The January-February 2020 Liquefied Natural Gas (LNG) market saw a lot of gas and not a lot of buying. Here are some of the dynamics we’re watching as the month comes to an end:
Prompt Month Spot Price Dynamics
The JKM LNG index for March LNG deliveries to Northeast Asia averaged $4.08/MMBTU over the 30 days before expiration (Feb 14th) before ultimately settling at $3.53. NE Asia prices hit a record low with mild weather and the outbreak of Covid-19. Dutch TTF and British NBP averaged $3.43/MMBTU during the same period and settled (Feb 20th) at $3/MMBTU. Primary Asia and Europe LNG indexes fell 23% and 30% from the beginning of 2020, respectively. Asia-Europe spreads grew from the end of 2019 to mid-Jan and then started to see significant volatility.
Near-term LNG Market Movers
The following events are the key Jan-Feb 2020 developments that EVA believes will continue to influence the near-term LNG market. (To read about LNG market dynamics in 2019 click here.)

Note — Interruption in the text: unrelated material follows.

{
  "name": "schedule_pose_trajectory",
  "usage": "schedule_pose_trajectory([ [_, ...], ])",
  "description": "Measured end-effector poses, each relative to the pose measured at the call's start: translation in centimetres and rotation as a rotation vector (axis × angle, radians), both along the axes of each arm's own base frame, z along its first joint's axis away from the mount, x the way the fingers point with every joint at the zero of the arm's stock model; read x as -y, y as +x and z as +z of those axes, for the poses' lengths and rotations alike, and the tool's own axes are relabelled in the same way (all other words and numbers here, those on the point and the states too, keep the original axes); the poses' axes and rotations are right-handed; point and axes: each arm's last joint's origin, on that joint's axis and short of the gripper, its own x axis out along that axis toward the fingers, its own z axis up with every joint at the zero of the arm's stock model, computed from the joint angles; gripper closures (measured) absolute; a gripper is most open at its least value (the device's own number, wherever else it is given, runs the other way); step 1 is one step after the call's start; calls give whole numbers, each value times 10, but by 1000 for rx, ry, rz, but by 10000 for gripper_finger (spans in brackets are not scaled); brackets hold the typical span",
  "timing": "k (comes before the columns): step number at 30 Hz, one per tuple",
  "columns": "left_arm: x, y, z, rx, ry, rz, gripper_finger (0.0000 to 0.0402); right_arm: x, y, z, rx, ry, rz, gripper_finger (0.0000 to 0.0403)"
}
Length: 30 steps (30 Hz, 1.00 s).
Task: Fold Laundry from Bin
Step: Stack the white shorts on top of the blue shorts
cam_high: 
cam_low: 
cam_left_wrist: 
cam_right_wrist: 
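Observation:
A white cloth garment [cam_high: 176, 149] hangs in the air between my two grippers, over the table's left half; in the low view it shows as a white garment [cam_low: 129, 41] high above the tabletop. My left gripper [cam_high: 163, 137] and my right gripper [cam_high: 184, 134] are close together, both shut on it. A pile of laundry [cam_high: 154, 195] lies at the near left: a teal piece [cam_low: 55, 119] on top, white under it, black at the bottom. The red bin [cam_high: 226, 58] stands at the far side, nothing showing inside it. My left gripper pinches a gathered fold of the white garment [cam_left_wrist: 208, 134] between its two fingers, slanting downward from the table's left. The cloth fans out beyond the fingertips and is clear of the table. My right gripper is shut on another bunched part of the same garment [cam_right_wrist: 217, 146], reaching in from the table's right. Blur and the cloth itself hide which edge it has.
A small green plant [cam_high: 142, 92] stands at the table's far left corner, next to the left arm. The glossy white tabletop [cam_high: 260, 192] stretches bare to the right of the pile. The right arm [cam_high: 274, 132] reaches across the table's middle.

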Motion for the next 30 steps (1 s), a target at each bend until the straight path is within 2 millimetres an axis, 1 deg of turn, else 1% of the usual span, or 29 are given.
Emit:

COVID-19 continues to spread market fears of oversupply
The outbreak of Covid-19 has triggered turmoil in the Asian LNG market, which was already experiencing historic low prices. At the time of writing, China has reported nearly 55,000 cases and Japan has confirmed over 700 cases. In addition to falling demand, costumers requesting cargoes deferrals sparked disagreements over delivered prices, which added additional uncertainties to Pacific markets. The opportunities to redispatch excess supply to Europe are currently limited by because continental storage is 50% higher than it was at the same time last year. However, Chinese demand could still maintain some resilience as the major LNG offtakers along the coast are not among the regions hit hardest by the virus.
US-China trade deal and potential tariff exemptions to spur Chinese US LNG import
The LNG market could see some upside as China committed to purchase 50+ billion tons of US energy products, including LNG in US-China phase 1 trade deal. China recently started to accept applications of tariff exemption for goods including LNG. The potential removal of the existing 25% tariff could bring US LNG a substantial growth of buying interest. However, the impact of the virus is currently overshadowing US-China energy trade.
Escalating US-Iran tensions threaten secure energy flows through key choke-point
The deterioration in US-Iran conflicts could lead to disruptions of Qatari LNG supply if Iran retaliates by halting shipment through Straits of Hormuz. The cutoff, which would admittedly be extremely dramatic from a geopolitical standpoint, would create a major supply shock to Qatar’s major destinations in Asia and shift up regional spot prices.
Collapse of LNG shipping rates amid high vessel supply
Charter rates for LNG vessels fell by 50% since the start of 2020 as demand dimmed due to mild global temperatures, discharge delays in China, and high European storage. 10 VLCC tankers owned by CNOOC were relieved from US sanctions in January. With the extra supply, spot charter prices are expected to drop further. US LNG Shipping costs are sensitive to charter rates due to the high tonnage mileage to primary delivery ports. Declining freight could incentivize sales of US LNG to South and Central America, especially with depressed Henry Hub prices.
January Trade Highlights
In January 2020 global LNG trade reached 32 million metric tons (MMT), a 4% increase YoY. Asia and Europe received 23.2 and 7.6 MMT, respectively. Australia surpassed Qatar and continued its streak (that started in Dec-19) as the largest exporter in Jan-20.
JKT demand remained comparable to last year at 7.3 MMT while Chinese dropped 8%. Other regions in Asia grew 8% in LNG import. Australia and Qatar are still the primary suppliers, altogether occupying over 60% of the Pacific market, followed by the US and Russia.
Western Europe imported 22% more LNG than Jan-19. Meanwhile, its intra-continental reexport also grew rapidly this winter. January gas storage was averaged 80% full across Europe.
The North Africa region’s LNG exports dropped 75% YoY primarily driven by Algeria’s declining gas production. A new law in Algeria aims to cut the tax burden on energy asset owners came into effect in January. The new regulation is expected to attract more investment and restore production. Meanwhile, Egypt exported 0.25 MMT of LNG— nearly doubled that of last January, with increasing gas output from the Zohr field.